Linchpin IFM Ltd response to FCA consultation 16/29 on the subject of MIFID2

Linchpin IFM Ltd response to FCA consultation 16/29 on the subject of MIFID2

Created by William Bourne, Director of Linchpin IFM (“Linchpin”). Linchpin provides independent advisory services to institutions on investments and governance. William personally acts as Chair of the Local Pension Boards for LPFA and Lancashire Pension Funds, and as independent advisor to two other LGPS funds.

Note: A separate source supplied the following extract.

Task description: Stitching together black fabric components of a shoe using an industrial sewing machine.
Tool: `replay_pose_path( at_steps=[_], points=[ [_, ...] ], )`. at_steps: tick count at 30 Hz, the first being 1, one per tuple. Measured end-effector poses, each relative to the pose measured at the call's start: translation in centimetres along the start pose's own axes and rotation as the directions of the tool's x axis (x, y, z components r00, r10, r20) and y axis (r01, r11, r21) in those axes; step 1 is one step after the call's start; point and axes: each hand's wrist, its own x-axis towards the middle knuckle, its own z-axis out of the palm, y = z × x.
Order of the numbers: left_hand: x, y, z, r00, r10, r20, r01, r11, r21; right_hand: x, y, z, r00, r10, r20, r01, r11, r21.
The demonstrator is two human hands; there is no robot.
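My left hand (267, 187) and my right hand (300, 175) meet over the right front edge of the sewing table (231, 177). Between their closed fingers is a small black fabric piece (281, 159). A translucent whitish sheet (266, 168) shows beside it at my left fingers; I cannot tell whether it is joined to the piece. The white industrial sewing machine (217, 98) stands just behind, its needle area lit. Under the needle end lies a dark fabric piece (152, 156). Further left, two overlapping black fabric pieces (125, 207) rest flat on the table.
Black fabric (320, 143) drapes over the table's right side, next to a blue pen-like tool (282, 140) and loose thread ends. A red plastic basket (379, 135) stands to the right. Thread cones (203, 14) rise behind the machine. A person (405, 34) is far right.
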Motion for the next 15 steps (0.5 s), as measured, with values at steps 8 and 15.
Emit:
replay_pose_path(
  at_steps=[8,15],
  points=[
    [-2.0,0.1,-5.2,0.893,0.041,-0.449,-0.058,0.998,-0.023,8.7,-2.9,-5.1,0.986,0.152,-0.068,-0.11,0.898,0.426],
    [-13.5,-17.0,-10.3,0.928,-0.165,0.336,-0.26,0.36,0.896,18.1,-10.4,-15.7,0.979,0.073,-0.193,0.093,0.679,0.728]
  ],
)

Date: 21st December 2016 Contact details: 07876 350650

Email: William@linchpin.uk.com

 

Please note that we have not responded to all questions, but only those where we have a clear view which we hope will add value to your consultation process.

 

Question 1

We understand the principle of ensuring that retail investors are suitably protected. We are concerned that the extension of MIFID conduct rules to non MIFID business will have a significant adverse impact in some cases unless careful thought is given to the requirements for opting up to professional or qualified status. One example is local authority pension funds, who will be forced to use higher cost retail products unless they are able to opt up. This directly contradicts the aims of the Government’s pooling project, where one of the four stated criteria is lower costs.

 

Question 2

No comment

 

Question 3

In principle, we are supportive, with the important caveat that there would be an adverse impact if local authorities in their capacity as administrators of local pension funds were unable to opt up. A suggestion is made in our answer to Question 17.

 

Question 4

We do not think this should be extended to professional clients. Regulation has a habit of creating distortions, and markets work best when these do not exist. There therefore has to be a good reason for extending MIFID2. We understand the reasons for giving non-professional investors protection, but we believe the principle of ‘caveat emptor’ or ‘buyer beware’ should operate where both parties are or consider themselves to be professional.

 

Questions 5 – 15

No comment

 

Question 16

Yes, we believe that £15mn is broadly appropriate.

 

Question 17

We understand the intentions behind the extension of the scope to non MIFID scope proposals, but we have substantial concerns about the practical implications on LGPS pension funds in particular, and whether it is necessary. We appreciate that your paragraph 4.24 attempts to separate these larger and more sophisticated entities from local council or parish treasury functions, but we do not believe that the proposed criteria will achieve your aim.

 

Under the Government’s proposals to pool the asset management, all local authorities in England and Wales are pooling their pension assets into (currently) eight pools. These will be FCA authorised, and the administering authorities will, at least according to the published criteria for pooling, no longer have any discretion over the implementation of investment strategy for 95% of the pension portfolios. Each LGPS pension fund will by April 2018 be handing over the majority of its assets to be managed by a single FCA authorised entity (ie one of the eight pools). At a general level, after pooling has taken place, we therefore cannot see that local authority pension funds will need any further protection. We are seriously concerned that there will be adverse impacts from i) restricting the universe of investments ii)forcing LGPS funds to invest in higher cost retail products. We therefore believe this particular proposal is counter-productive.

 

Secondly, we believe that your proposed qualitative criteria (paragraph 4.13) will as they stand not be easy for LGPS pension funds to meet. The proposed quantitative test (b) will be inapplicable for them post pooling, when their only discretionary decisions will be at the asset allocation level (for example, a decision to shift from bonds to equities). At worst, it could cause them to increase their level of trading simply in order to meet this criterion. That would be completely out of line with best investment practice.

 

LGPS administering authorities will therefore be thrown back on quantitative test (c). Given that by definition members of most Section 101 Committees who have the delegated responsibility for the funds are local councillors, they are unlikely jointly to meet this criterion either.

 

We would therefore suggest that test (c) is amended to read:

"The client works or has worked in the financial sector for at least one year in a professional position, which requires knowledge of the transactions or services envisaged, or formally receives independent advice from a person or firm who can demonstrate a similar or greater level of knowledge and experience."

 

This has the advantage of being in line with the recently published guidance on LGPS investment strategy statements, which focuses on the need for administering authorities to take advice.